Problems with MySQL query parameters MySQL
PROBLEM
Hey. I have the following complete code:
<?php
require("config.inc.php");
// initial query
$query = "SELECT * FROM `appdrgreenthumb_plant_species`";
// counter for the number of conditions filled by user
// useful for determining when to add "AND" keywords to the query
$numConditions = 0;
// check if any of the fields are filled
if (!isset($_POST['btnSubmit']))
{
?>
<!DOCTYPE html>
<html>
<head>
<title>Search Dr.
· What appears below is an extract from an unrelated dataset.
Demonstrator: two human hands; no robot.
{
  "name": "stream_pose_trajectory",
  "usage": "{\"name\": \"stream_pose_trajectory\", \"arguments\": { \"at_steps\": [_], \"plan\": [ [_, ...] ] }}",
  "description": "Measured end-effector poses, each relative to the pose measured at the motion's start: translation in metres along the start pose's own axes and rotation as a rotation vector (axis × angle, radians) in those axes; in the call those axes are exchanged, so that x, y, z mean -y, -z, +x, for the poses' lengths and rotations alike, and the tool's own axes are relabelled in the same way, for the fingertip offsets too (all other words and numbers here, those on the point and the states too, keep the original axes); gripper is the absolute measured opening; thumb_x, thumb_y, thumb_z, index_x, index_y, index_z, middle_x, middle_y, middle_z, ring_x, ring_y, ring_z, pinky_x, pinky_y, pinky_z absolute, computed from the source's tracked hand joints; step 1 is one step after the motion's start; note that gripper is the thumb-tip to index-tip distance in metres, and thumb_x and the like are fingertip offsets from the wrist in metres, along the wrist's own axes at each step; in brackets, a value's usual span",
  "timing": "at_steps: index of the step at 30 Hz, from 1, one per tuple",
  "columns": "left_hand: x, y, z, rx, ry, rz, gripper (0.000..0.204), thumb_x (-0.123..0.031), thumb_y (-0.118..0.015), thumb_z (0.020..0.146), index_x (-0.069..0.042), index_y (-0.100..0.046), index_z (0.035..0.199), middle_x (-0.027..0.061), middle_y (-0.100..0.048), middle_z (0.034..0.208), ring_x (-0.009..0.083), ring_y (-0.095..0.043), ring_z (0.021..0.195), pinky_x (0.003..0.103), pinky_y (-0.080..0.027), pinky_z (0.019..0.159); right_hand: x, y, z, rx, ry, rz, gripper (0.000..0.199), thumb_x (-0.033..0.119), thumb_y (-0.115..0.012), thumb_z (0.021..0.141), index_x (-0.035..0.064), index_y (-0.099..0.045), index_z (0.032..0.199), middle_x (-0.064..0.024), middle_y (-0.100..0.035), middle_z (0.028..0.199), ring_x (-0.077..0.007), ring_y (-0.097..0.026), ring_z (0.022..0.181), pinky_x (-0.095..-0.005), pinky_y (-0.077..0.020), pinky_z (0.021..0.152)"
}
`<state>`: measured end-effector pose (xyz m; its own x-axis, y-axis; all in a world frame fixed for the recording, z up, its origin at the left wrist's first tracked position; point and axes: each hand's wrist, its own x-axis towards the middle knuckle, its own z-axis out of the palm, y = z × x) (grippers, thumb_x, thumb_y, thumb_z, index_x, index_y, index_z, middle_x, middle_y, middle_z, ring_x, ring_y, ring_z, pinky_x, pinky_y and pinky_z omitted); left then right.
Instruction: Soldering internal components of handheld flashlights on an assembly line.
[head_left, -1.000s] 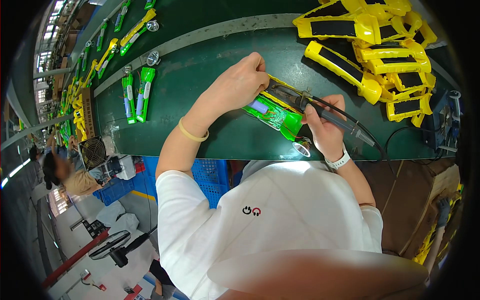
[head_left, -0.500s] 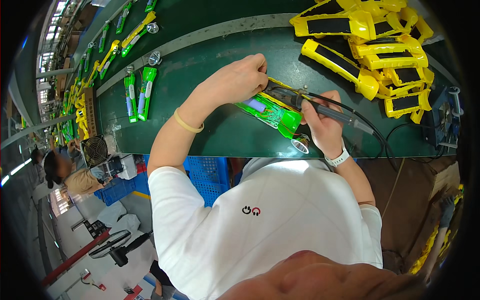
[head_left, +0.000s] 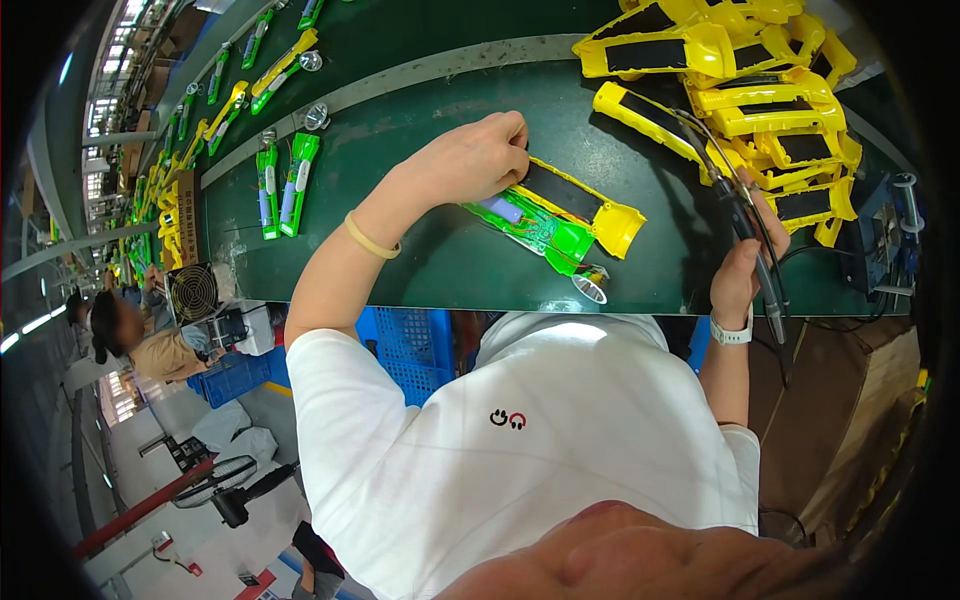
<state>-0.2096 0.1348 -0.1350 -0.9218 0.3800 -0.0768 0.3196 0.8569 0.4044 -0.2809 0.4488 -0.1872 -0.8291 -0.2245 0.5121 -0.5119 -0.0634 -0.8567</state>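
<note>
Factory assembly line: long green conveyor, stacked yellow casings.

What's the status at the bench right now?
Left hand pressing green and yellow casing. Right hand holding soldering iron, lifted clear. Yellow shells piled beside.

My bench is a long dark green belt. Under my left hand lies a green and yellow housing, a small silver reflector just beside its near end. Beyond my right hand sits a heap of yellow shells. Well off to the left of my left hand lie two green halves side by side.
</note>
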Motion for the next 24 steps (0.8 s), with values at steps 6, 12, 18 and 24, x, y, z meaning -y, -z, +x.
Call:
{"name": "stream_pose_trajectory", "arguments": {
  "at_steps": [6, 12, 18, 24],
  "plan": [
    [-0.001, 0.005, 0.001, 0.053, 0.013, 0.002, 0.003, -0.007, -0.064, 0.072, -0.004, -0.063, 0.072, 0.0087, -0.051, 0.089, 0.0229, -0.054, 0.082, 0.031, -0.047, 0.070, 0.003, -0.010, 0.003, 0.011, -0.096, -0.078, 0.054, 0.047, -0.049, 0.089, 0.0013, -0.036, 0.116, -0.0137, -0.047, 0.117, -0.0231, -0.051, 0.101, -0.0331, -0.0367, 0.093],
    [0.007, -0.003, 0.000, -0.289, 0.015, -0.055, 0.017, -0.015, -0.065, 0.076, -0.005, -0.067, 0.090, 0.0099, -0.057, 0.103, 0.0238, -0.057, 0.090, 0.033, -0.047, 0.080, 0.020, -0.030, 0.013, 0.000, -0.167, 0.703, 0.031, 0.029, -0.046, 0.094, 0.0078, -0.035, 0.114, -0.0132, -0.046, 0.116, -0.0277, -0.049, 0.112, -0.0531, -0.0449, 0.092],
    [-0.003, -0.009, -0.020, -0.492, -0.110, 0.082, 0.019, -0.012, -0.070, 0.065, -0.007, -0.063, 0.082, 0.0092, -0.060, 0.096, 0.0266, -0.056, 0.095, 0.036, -0.045, 0.081, 0.015, -0.037, 0.004, -0.107, 0.014, 0.109, 0.044, 0.037, -0.049, 0.092, 0.0030, -0.035, 0.115, -0.0188, -0.044, 0.117, -0.0253, -0.052, 0.107, -0.0366, -0.0490, 0.083],
    [-0.019, -0.037, -0.065, -0.340, -0.137, -0.129, 0.047, -0.017, -0.076, 0.060, -0.010, -0.057, 0.102, 0.0136, -0.056, 0.110, 0.0330, -0.053, 0.102, 0.042, -0.042, 0.087, 0.015, -0.005, -0.054, 0.034, -0.155, 0.188, 0.050, 0.045, -0.049, 0.089, 0.0037, -0.034, 0.113, -0.0205, -0.040, 0.117, -0.0230, -0.058, 0.085, -0.0299, -0.0508, 0.063]
  ]
}}
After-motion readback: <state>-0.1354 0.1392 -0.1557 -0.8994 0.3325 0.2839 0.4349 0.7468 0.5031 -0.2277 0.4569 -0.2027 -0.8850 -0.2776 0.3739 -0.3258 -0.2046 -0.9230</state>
Green Thumb Plant Infobook</title>
<style>
body {
font-family: "Courier New", sans-serif;
font-size: 1em;
}
input[type="submit"] {
font-family: "Courier New", sans-serif;
font-size: 1em;
width: 100%;
height: 1.5em;
}
.wrapper {
width: 30em;
padding: 0.5em;
margin: 0 auto;
}
legend {
font-size: 150%;
}
form {
}
.include_items {
width: 50%;
float: left;
margin: 0.5em 0 0.5em;
}
.form-group {
margin: 0.3em 0 0.3em;
}
.form-group label {
float: left;
width: 30%;
text-align: right;
margin-right: 0.1em;
}
.form-group input {
width: 68%;
}
</style>
</head>
<body>
<div class="wrapper">
<form method="post" action="dictionary_search.php">
<fieldset>
<legend>Search</legend>
<div class="form-group">
<label>Plant ID:</label>
<input type="text" name="id" value="" />
</div>
<div class="form-group">
<label>Plant Name:</label>
<input type="text" name="name" value="" />
</div>
<div class="form-group">
<label>Plant Family:</label>
<input type="text" name="family" value="" />
</div>
<div class="include_items">
<fieldset>
<input type="checkbox" name="cb_id" value="id">Plant ID<br />
<input type="checkbox" name="cb_name" value="name">Plant Name<br />
<input type="checkbox" name="cb_family" value="plant">Plant Family<br />
</fieldset>
</div>
<!-- submit button -->
<input type="submit" value="Search" name="btnSubmit" />
</fieldset>
</form>
</div>
</body>
</html>
<?php
}
else
{
if (!empty($_POST['id']) ||
!empty($_POST['name']) ||
!empty($_POST['family'])
)
{
$query = $query . " WHERE ";
// check if the ID field is filled
if (!empty($_POST['id']))
{
$numConditions++;
$query = $query . InfoBookUtilities::appendAND($numConditions) . "`id`" . " = " . ":id";
$query_params[':id'] = $_POST['id']; // this is to avoid SQL injection
}
// check if the NAME field is filled
if (!empty($_POST['name']))
{
$numConditions++;
# $query = $query . InfoBookUtilities::appendAND($numConditions) . "`name`" . " LIKE " . "'%:name%'";
# $query_params[':name'] = $_POST['name']; // this is to avoid SQL injection
}
// check if the FAMILY field is filled
if (!empty($_POST['family']))
{
$numConditions++;
# $query = $query . InfoBookUtilities::appendAND($numConditions) . "`family`" . " LIKE " . "'%:family%'";
# $query_params[':family'] = $_POST['family']; // this is to avoid SQL injection
}
# echo $query;
}
?>
<?php
// Run the query:
try
{
// These two statements run the query against your database table.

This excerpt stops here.